Teníamos a Máximo por el más intelectual de nuestros grandes humoristas. Y lo

era, en efecto. Pero él mismo sabía que tenía que controlarse para evitar que el lector se

sintiera desconcertado ante sus dibujos. Ya se lo había dicho a Iván Tubau en los años

setenta: "Para hacer buen humor, supongo que será necesario sobre todo ser un poquito

inteligente, pero no demasiado. La demasía a este respecto, como la deficiencia mental,

también pueden ser generadores de humor, como estamos hartos de comprobar. Tales

ciudadanos elaboran todo el humor malo que hay por ahí, que es la mayor parte."



No era altanería, por descontado, sino plena asunción de la batalla que libraba

desde los años cincuenta en pro de un dibujo de humor que fuese, en primer lugar, el

mejor de los dibujos posibles (como lo fueron los de su maestro, Saul Steinberg) y, en

segundo lugar, que estuviera indisolublemente unido (en pocos humoristas como él

sería tan arduo desvincular el fondo de la forma) a una reflexión sobre la realidad por la

que asomaban sus debilidades filosóficas.



Ese exceso de talento, que plasmaba también en sus escritos, le convirtió en un

autor que necesitaba de la complicidad de un director inteligente, capaz de resistir los

envites de los lectores menos dispuestos a aceptar las exigencias que él planteaba ("los

chistes de Máximo no tienen gracia" o "No entiendo lo que quiere decir" era una

cantinela frecuente entre "los indocumentados") y la tuvo en muchas ocasiones, hasta

que se cruzó en su camino Javier Moreno cuando, recién nombrado director de El País,

prescindió de su viñeta, tan consustancial a la imagen del periódico desde su

nacimiento, en 1976, como los artículos de Juan Luis Cebrián o la tira de Peridis.

Recuerdo que nos movilizamos unos cuantos para que el diario del grupo Prisa

reflexionara acerca de la decisión tomada. Pero todo fue en vano.
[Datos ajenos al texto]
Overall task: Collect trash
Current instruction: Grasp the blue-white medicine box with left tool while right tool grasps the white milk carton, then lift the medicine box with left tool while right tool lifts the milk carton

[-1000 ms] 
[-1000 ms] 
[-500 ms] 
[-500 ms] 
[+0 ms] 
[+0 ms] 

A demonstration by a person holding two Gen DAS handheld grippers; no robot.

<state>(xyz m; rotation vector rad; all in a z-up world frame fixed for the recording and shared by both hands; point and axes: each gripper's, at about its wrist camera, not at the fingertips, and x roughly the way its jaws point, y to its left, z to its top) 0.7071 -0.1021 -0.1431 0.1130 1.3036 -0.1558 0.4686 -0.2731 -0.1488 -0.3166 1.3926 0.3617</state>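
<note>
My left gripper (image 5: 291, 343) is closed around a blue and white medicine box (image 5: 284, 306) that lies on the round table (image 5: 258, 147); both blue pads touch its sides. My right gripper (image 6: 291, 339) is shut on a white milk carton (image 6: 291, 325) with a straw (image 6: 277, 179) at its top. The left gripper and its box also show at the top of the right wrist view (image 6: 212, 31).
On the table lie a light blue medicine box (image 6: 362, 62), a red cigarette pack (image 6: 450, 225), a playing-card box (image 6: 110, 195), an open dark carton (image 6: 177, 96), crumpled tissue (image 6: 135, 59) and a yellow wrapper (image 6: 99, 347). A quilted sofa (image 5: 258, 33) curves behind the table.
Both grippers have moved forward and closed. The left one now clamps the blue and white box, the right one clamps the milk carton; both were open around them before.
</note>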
Él era el primero que no entendía nada de lo que estaba pasando y aquel golpe

se tradujo en un severo quebranto de su propia autoestima, del que ni siquiera se

recuperó cuando, un año después, el periódico ABC le acogió en sus páginas. Y aún así

seguía comprando todas las mañanas El País, convencido de que ese y no otro era su

medio natural.



Hoy estamos bajo el aluvión de los panegíricos en prensa, incluso de algunos de

los que le negaron su ayuda cuando más lo necesitó. Pero así es la vida y así hay que

tomarla. Nos sucederá también a nosotros y nada podremos hacer por evitarlo.

Yo quisiera recordarlo como el adalid de aquella excelencia gráfica, de la que

formó parte junto a dibujantes como Chumy, Julio Cebrián o Cesc, por ejemplo, que

será imposible que se repita. No porque no haya en este medio gente con talento, que

la hay (El Roto a la cabeza, sin duda), sino porque el signo de los tiempos corre a favor

de darle a la masa, también en esto del humor, lo que ella espera y sobre lo que incluso

puede votar marcando la pestañita virtual del "me gusta".